In March 2012, the Commission commenced investigations into a set of state aid measures granted by a local authority to a number of Nurburgring companies, all in financial difficulty, between 2002 and 2012. Germany failed to notify the Commission of the measures for prior-approval, as required under EU state aid rules.

The support related to expenses for the construction and operation of facilities directly related to the Nurburgring race track including a grandstand, construction and operation of tourism facilities (in the form of shopping, dining, gambling and accommodation) and for the organisation of Formula 1 races and events. Measures took the form of capital injections, loans, public guarantees, letters of comfort, subordination of debts, rent below market rate, service fees and grants.

The Commission's investigations concluded that no private player would have invested in the Nurburgring companies under similar terms. As such, the measures constituted state aid within the meaning of the EU rules.

As discussed, the companies operating the Nurburgring complex were all in financial dire straits. You will recall that under EU rules state aid can only be provided within a realistic restructuring plan. The German local authority did not provide a restructuring plan for the companies and thus, the aid was not justified under EU state aid rules. As such,  the Commission confirmed in 2014 that the sums had to be paid back by the three companies.

This was an interesting case as the companies in question were all subject to insolvency procedures at the time of the decision. The tender procedure for their asset sale commenced in May 2013 and concluded in March 2014. The Commission analysed this process and concluded that it was open, transparent and non-discriminatory, confirming that the sale had taken place at market value. As such, the Commission has concluded that the buyer of the assets cannot be liable for the re-imbursement of the aid.

Glenmore Lodge Outdoor Training Centre & Sportscotland

Glenmore Lodge is based in Aviemore, Scotland and is the country's national outdoor training centre. The complex is operated and subsidised by Sportscotland, a public body and the national agency for sport in Scotland.

It's main role is the offering of certification courses for mountain instructors and awarding of qualifications recognised by sport governing bodies in the UK. Additionally, it also provides training in mountain skills and mountain sports for the wider public.
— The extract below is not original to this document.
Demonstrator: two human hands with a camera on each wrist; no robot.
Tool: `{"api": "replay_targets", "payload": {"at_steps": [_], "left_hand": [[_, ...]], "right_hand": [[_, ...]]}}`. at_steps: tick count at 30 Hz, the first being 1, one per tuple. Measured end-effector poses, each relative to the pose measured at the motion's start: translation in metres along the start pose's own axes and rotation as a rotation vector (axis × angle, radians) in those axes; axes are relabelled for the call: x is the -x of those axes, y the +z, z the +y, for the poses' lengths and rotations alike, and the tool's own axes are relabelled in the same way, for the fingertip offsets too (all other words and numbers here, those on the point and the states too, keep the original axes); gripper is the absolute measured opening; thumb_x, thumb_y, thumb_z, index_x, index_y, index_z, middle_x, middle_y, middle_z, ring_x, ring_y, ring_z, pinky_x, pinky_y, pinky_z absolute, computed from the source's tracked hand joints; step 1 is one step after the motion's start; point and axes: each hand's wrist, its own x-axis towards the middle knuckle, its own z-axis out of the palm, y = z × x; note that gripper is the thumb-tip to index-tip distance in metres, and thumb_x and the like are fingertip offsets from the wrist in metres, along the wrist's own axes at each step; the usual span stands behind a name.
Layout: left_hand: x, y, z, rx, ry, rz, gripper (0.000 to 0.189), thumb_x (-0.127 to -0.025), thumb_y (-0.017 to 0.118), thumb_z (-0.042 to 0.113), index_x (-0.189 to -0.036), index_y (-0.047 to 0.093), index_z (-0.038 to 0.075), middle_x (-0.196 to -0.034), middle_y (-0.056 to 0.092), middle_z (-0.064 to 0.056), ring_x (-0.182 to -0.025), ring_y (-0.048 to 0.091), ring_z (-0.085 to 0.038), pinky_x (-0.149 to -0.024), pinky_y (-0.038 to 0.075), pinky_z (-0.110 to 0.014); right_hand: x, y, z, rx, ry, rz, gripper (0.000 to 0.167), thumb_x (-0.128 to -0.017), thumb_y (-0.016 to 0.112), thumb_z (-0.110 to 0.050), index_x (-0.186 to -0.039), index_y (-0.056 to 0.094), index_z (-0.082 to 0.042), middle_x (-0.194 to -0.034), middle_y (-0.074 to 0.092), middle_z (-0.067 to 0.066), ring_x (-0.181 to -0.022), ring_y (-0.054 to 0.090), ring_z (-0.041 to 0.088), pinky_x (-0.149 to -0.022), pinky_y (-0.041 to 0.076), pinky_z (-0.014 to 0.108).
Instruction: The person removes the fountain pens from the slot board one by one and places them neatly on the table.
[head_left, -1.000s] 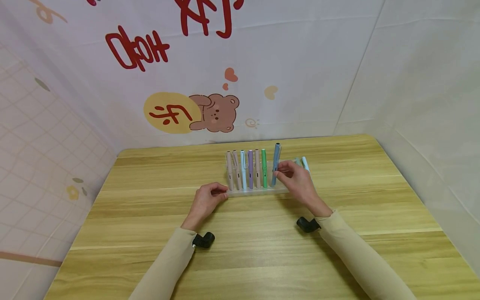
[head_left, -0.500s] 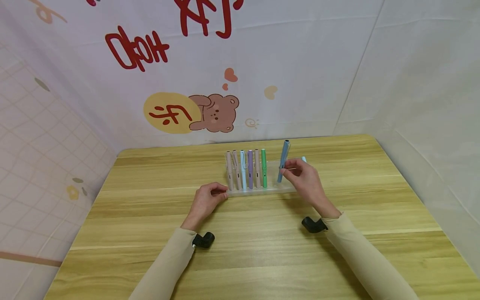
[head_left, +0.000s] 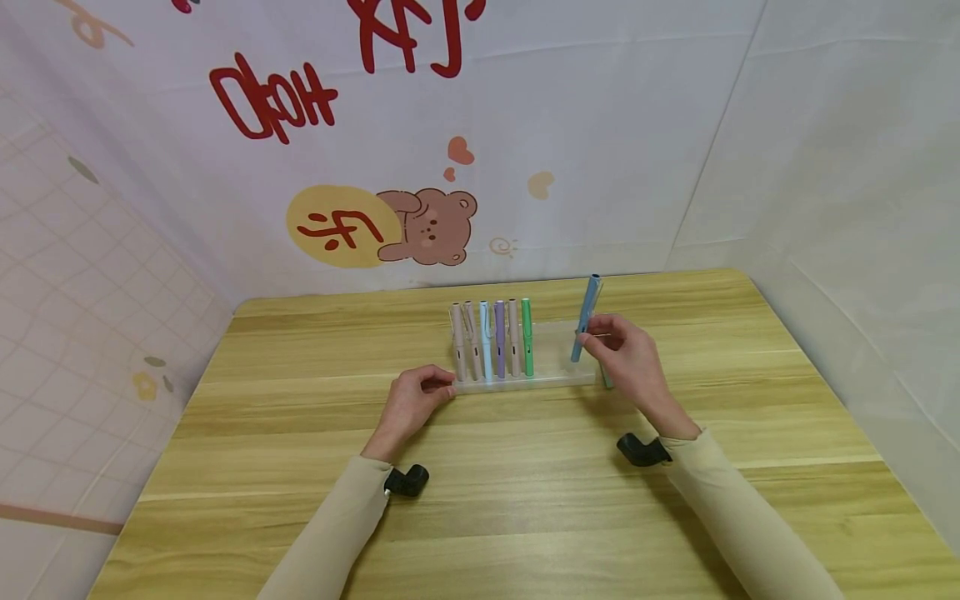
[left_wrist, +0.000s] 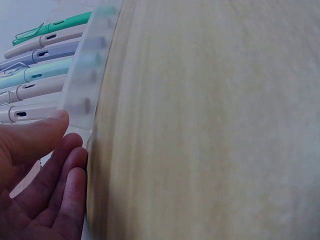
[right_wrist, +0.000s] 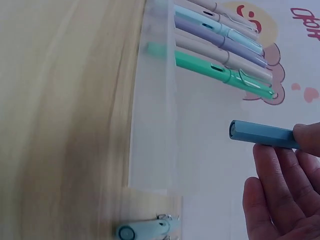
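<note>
My right hand (head_left: 630,358) pinches a blue fountain pen (head_left: 586,321) between thumb and fingers. The pen stands nearly upright, cap end up, raised in front of the right part of a clear pen stand (head_left: 551,382). In the right wrist view its lower end (right_wrist: 260,134) is apart from the stand. At the stand's left end, my left hand (head_left: 412,408) holds the corner, thumb (left_wrist: 47,131) near the front lip. Several pens stand in a row there: beige ones (head_left: 459,346), a light blue one (head_left: 486,342), a purple one (head_left: 500,337) and a green one (head_left: 528,337).
Beyond the stand's right end, a pale teal pen (right_wrist: 145,229) lies on the wooden table (head_left: 510,517), mostly hidden behind my right hand in the head view. A printed white cloth (head_left: 600,108) hangs behind the table.
My right hand has carried the blue pen rightward along the stand and slightly up. It now covers most of the pens seen earlier at the right end. The left hand stays put.
</note>
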Motion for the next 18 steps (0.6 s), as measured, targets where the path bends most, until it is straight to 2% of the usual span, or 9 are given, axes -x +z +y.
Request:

Following a complaint, the Commission found that the support received by Glenmore Lodge from Sportscotland did not have an effect on trade between Member States and therefore does not constitute state aid because the major part of the Lodge's activity is targeted at a regional or at most national customer base. There was no evidence of cross-border investments or establishment for the sort of services offered by the complex.
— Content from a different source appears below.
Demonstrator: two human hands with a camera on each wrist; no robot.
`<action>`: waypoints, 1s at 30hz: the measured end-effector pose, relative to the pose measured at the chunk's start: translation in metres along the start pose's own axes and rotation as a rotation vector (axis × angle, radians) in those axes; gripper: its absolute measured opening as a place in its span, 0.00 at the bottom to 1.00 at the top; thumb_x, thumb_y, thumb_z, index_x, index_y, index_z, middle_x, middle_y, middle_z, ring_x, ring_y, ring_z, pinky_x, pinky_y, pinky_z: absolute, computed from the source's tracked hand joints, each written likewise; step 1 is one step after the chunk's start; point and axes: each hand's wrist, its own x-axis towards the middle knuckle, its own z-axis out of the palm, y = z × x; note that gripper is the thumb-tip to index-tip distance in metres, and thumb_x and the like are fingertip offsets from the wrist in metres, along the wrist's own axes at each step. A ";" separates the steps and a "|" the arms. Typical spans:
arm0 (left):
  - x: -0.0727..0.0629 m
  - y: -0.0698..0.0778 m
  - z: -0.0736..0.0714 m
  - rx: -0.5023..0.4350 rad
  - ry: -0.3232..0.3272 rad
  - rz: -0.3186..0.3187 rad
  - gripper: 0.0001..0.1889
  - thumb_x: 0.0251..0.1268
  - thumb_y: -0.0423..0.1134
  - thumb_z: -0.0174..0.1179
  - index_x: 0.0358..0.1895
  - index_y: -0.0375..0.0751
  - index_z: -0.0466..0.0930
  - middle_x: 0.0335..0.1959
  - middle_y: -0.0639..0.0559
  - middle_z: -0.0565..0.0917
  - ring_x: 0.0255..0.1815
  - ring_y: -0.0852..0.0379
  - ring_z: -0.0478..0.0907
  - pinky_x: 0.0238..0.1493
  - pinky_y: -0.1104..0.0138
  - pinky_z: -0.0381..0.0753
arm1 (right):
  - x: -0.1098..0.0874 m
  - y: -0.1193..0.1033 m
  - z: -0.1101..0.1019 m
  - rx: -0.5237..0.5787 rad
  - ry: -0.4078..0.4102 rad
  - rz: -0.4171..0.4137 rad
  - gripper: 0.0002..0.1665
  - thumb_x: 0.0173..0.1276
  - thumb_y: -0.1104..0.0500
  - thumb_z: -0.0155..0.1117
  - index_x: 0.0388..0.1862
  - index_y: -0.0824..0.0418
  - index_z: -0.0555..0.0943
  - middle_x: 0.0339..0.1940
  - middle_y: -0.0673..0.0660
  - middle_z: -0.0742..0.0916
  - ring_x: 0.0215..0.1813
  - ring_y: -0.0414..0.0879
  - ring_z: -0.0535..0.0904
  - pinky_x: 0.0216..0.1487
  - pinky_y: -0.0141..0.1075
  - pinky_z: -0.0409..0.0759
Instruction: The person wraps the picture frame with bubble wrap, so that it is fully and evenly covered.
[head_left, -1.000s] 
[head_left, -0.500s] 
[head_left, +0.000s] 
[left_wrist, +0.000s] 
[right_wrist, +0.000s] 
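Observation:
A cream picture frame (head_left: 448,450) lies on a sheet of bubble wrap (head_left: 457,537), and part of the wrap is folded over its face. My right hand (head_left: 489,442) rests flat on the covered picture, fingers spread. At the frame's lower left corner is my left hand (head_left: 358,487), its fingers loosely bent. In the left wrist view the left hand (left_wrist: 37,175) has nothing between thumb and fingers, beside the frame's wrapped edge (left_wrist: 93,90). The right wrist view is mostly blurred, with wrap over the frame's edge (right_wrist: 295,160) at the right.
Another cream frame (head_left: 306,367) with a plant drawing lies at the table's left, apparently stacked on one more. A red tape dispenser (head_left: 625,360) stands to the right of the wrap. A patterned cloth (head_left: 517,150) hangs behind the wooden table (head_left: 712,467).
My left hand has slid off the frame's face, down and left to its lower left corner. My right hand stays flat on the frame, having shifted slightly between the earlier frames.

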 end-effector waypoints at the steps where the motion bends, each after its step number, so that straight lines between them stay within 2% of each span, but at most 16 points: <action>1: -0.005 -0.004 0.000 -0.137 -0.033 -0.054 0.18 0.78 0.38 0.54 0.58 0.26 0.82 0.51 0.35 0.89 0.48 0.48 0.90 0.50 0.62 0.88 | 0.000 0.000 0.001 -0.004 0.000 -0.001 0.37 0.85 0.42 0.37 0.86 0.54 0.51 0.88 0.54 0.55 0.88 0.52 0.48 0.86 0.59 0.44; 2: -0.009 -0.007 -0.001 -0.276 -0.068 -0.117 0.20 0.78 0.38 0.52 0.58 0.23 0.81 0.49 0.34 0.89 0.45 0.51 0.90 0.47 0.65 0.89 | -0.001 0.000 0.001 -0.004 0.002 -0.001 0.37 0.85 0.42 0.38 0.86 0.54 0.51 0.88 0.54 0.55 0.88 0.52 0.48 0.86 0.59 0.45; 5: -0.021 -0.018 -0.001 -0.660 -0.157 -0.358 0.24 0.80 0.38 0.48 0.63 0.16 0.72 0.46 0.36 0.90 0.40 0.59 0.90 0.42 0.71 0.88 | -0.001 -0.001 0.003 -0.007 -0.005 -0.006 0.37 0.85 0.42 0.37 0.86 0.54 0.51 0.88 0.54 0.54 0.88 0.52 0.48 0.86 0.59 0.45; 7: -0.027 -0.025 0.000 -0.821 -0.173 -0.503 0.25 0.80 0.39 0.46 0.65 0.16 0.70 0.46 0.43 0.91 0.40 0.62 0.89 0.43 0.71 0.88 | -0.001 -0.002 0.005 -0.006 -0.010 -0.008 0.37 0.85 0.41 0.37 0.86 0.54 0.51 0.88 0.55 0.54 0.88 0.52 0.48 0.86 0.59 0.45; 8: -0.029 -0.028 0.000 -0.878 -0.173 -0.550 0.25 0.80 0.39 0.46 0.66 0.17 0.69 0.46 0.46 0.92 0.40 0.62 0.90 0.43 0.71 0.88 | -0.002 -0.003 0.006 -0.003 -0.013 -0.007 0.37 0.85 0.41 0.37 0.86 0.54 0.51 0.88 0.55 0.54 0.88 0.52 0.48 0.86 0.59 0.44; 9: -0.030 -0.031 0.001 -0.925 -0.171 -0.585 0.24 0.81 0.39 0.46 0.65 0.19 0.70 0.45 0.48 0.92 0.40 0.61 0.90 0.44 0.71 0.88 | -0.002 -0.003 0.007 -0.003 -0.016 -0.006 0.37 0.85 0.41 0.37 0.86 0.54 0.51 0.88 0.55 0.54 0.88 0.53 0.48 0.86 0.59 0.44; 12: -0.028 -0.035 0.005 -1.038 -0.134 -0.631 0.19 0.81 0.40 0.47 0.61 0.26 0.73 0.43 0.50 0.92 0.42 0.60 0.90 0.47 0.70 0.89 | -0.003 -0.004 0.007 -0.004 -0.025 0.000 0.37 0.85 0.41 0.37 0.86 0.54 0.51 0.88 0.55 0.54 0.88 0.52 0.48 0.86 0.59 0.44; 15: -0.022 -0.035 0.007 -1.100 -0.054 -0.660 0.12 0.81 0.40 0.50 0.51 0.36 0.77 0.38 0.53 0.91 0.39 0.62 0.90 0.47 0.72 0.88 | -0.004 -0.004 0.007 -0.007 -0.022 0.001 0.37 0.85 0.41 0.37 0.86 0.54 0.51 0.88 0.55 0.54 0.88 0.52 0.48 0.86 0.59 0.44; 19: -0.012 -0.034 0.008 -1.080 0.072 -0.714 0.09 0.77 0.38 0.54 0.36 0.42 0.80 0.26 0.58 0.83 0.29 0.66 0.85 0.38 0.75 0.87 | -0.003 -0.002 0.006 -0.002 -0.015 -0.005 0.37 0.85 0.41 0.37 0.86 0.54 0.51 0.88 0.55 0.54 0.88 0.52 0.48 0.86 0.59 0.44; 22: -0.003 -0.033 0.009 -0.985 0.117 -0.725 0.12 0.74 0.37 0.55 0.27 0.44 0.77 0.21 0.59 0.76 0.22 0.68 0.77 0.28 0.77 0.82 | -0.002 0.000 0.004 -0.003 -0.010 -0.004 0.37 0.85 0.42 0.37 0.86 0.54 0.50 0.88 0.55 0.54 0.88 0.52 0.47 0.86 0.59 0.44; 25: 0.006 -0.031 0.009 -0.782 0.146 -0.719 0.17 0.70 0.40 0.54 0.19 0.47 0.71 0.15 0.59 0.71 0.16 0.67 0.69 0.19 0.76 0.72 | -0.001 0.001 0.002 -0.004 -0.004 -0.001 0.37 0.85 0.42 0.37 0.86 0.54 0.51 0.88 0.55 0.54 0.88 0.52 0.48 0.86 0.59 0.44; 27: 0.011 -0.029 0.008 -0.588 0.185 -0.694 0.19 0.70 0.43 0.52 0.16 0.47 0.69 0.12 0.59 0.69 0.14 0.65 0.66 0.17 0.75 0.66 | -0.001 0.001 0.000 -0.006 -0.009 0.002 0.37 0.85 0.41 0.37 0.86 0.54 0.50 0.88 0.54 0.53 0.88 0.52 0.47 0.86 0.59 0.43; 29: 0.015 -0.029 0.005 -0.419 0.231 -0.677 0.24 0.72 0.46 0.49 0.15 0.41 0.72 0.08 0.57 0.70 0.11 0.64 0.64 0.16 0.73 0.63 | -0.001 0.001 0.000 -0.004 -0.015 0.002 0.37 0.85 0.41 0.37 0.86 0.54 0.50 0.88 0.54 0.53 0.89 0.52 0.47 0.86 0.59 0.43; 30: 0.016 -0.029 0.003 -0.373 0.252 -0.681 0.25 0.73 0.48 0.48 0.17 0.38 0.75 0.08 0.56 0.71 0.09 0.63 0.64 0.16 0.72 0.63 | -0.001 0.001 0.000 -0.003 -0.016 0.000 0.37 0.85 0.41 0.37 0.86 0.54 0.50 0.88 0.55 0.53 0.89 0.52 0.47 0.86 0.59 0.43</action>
The EC Commission applies a blanket ban on state aid with some circumstances and situations where no prior notification is required and state aid is likely to be considered as compliant and thus, legal. However, for a belt and braces approach, it is certainly sensible to notify the EC Commission of any intention to provide state aid as in the event that it does disadvantage another party, there is a 10 year period for them to make a complaint to the Commission. Given that, transactions should be as bullet-proof as possible.
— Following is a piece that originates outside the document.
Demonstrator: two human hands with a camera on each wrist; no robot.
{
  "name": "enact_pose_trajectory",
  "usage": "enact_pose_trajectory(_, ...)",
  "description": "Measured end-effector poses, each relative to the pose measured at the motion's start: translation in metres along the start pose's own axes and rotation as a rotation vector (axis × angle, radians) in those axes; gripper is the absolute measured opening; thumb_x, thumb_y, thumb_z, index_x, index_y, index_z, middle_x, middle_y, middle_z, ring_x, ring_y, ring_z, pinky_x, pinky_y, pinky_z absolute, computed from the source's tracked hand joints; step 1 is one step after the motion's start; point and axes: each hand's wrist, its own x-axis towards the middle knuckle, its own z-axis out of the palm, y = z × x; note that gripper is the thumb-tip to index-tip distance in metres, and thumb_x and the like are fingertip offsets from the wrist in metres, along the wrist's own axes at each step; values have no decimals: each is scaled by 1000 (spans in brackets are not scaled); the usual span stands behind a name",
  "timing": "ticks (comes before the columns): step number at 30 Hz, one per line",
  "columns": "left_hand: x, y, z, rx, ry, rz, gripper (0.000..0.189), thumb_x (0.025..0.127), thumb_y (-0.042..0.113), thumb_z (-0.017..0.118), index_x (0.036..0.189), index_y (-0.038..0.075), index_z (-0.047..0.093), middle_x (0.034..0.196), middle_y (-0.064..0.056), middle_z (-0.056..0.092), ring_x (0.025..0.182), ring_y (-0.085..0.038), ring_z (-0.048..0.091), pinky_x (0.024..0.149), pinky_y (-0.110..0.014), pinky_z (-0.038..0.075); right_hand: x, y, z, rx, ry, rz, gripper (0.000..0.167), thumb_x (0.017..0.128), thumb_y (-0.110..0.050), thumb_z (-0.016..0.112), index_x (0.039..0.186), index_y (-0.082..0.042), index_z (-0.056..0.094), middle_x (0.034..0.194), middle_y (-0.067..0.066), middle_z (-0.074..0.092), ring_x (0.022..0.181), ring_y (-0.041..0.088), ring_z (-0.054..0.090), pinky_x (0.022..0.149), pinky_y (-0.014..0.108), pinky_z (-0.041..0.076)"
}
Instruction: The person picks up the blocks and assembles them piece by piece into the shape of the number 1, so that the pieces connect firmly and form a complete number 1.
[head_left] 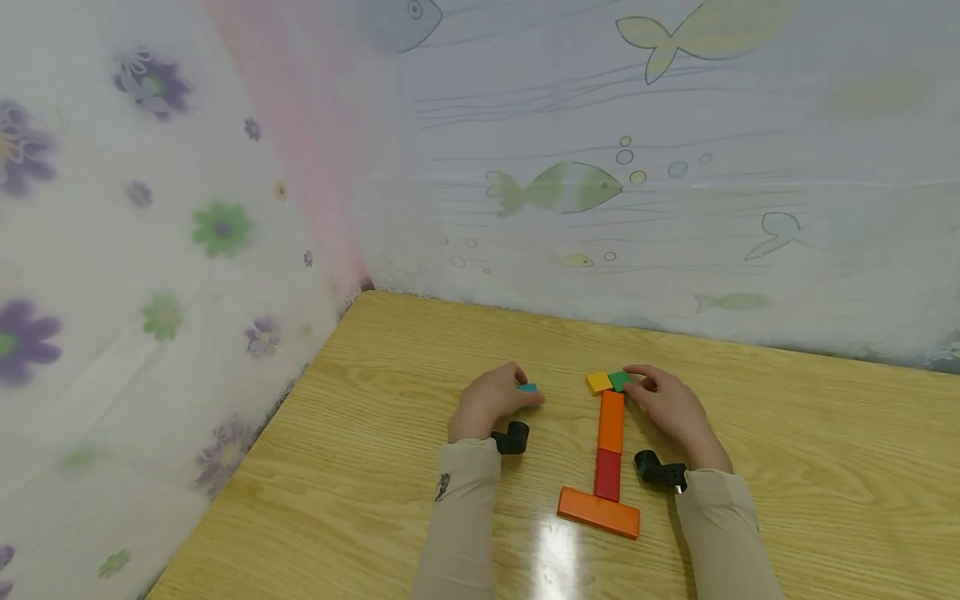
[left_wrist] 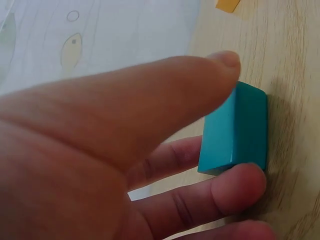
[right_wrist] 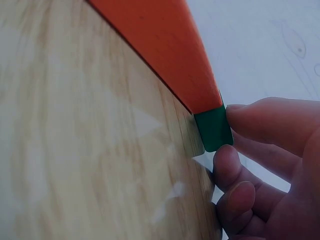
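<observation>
My left hand (head_left: pixel 489 402) holds a blue block (left_wrist: pixel 234 127) between thumb and fingers, low over the table or resting on it; I cannot tell which. Farther right, my right hand (head_left: pixel 677 412) has its thumb and fingertips on a small green block (head_left: pixel 619 381). Beside the green block lies a yellow block (head_left: pixel 598 383). Both sit at the far end of an upright orange block (head_left: pixel 612 421). A red block (head_left: pixel 608 475) continues that line toward me, ending at a crosswise long orange block (head_left: pixel 597 512).
The wooden table (head_left: pixel 360 483) meets a wall covering with printed fish (head_left: pixel 573 187) at the back and a flowered one (head_left: pixel 225 227) on the left. Black wrist cameras (head_left: pixel 516 438) sit by both sleeves.
</observation>
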Motion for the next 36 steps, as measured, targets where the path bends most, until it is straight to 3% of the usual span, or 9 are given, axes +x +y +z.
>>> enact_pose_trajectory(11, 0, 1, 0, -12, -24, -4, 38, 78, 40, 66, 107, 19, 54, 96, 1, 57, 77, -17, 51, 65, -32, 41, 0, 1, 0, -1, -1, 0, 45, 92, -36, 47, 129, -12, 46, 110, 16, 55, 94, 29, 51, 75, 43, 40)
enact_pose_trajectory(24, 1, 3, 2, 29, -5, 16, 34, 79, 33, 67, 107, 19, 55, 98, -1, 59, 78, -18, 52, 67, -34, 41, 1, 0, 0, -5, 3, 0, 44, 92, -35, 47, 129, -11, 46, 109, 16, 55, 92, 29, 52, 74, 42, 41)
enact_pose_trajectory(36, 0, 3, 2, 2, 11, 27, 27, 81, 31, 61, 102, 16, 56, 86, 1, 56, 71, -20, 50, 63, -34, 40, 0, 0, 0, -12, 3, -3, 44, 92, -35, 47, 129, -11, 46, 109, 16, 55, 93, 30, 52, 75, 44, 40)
What we have learned from cases thus far:
  • Always instruct an independent valuation before conducting any land transactions
  • Always treat those who are in a similar legal and factual position equally in fiscal matters
  • Always ensure that realistic re-structuring plans are in place for clubs in difficulty
  • Always ensure that steps are taken to alleviate any distortion to competition caused by state aid
  • If there is a wider common interest to grant state aid that will usually see you through

IMPORTANT: This post is not intended to be a legal briefing, it is not intended to be a statement of the law and no action should be taken in reliance on it without specific legal advice.